Taking off the blinders
Wednesday, June 30, 2010
I've been using my scale for more than 10 years. It's a dial scale with the image of a tape measure scrolling across it. I got it as a free gift from American Express. It's served me well, noting when I was at my heaviest and my lowest and points in between.
I've know for a while now that my trusty scale is not accurate. I dared to step on a digital scale at a hotel and at my mother's house once each, and the readings were higher than my scale's. I told myself those readings were anomalies, but I knew inside that my scale was wrong. For months I practiced this denial.
Earlier this year when I reached my lowest weight ever in adulthood and was on track to reach my goal, I set a reward. When I reached my goal weight, I would buy a new, accurate, digital scale. Because at my goal weight I could handle being up a few pounds. Since my goal weight was so darned close, I even bought that scale. And let it sit unopened for 3 months. Because I gained more than 10 pounds in 3 months and couldn't bear knowing that I was even heavier than I feared I was.
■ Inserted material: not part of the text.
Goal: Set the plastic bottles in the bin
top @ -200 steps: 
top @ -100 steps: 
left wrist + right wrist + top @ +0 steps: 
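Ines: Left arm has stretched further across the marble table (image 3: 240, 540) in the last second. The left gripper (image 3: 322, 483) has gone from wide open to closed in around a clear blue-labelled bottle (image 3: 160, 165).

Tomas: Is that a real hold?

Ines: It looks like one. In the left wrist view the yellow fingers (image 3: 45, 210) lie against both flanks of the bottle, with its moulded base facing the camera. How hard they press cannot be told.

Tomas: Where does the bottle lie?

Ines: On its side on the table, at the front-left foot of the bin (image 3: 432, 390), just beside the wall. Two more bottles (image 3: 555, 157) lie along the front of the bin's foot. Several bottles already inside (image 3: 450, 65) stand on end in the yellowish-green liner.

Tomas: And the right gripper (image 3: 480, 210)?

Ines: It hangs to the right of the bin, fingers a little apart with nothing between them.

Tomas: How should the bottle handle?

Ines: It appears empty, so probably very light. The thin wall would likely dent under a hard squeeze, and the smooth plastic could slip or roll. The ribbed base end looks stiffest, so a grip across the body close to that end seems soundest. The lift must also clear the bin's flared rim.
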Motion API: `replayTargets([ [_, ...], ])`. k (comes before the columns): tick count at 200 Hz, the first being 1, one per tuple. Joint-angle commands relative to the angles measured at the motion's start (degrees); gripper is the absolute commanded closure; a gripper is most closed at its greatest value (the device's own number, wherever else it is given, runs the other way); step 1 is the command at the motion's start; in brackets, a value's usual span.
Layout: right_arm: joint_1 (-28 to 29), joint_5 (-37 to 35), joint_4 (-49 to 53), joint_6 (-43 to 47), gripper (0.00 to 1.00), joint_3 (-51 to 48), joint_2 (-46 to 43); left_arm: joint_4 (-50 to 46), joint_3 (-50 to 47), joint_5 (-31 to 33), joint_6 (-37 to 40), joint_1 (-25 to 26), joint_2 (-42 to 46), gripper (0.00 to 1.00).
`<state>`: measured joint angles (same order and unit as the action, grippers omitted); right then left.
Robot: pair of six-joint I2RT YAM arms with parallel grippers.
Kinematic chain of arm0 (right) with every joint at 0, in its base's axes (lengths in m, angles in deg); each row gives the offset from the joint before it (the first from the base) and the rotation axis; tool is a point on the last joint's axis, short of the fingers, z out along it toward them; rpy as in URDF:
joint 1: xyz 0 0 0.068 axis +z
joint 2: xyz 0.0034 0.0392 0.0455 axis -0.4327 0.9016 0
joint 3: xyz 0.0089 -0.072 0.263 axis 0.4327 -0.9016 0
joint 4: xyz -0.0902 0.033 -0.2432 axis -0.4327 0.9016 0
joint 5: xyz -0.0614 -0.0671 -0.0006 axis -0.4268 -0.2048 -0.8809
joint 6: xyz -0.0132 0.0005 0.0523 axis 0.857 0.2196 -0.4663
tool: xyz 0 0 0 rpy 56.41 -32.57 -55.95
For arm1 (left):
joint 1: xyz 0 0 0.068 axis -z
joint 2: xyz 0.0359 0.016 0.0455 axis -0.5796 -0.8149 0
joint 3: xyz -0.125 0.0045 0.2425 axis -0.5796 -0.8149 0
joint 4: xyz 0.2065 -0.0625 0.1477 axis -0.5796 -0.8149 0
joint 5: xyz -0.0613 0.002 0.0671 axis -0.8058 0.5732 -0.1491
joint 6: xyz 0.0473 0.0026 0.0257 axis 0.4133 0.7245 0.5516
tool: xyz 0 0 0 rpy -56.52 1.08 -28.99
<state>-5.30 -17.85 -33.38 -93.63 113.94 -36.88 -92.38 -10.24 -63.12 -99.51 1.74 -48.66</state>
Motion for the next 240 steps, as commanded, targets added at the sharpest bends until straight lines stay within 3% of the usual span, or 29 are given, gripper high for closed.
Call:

Last night I opened that scale up. This morning, I stepped on it.
I did this because I feel good about myself. The scale, after all, is a tool for gauging my relative progress. I don't want to let it define me. I do have a specific goal weight I'm hoping to achieve. But I don't want to associate my sense of success or failure with what that number is. I'd rather gauge it by how strong I feel, by how I look in and out of my clothes, by the definition in my arms, abs and legs, by the good feeling I get when I'm eating well.
So at this point you're probably at the edge of your seat. WHAT DID THE SCALE SAY??? Its reading was indeed higher than my old one's--by 2 pounds. It read 140.0, putting me back over my "fat ceiling." I expected no less and was a little relieved it wasn't worse.
This morning I'll readjust my ticker here. And I'll move on and down.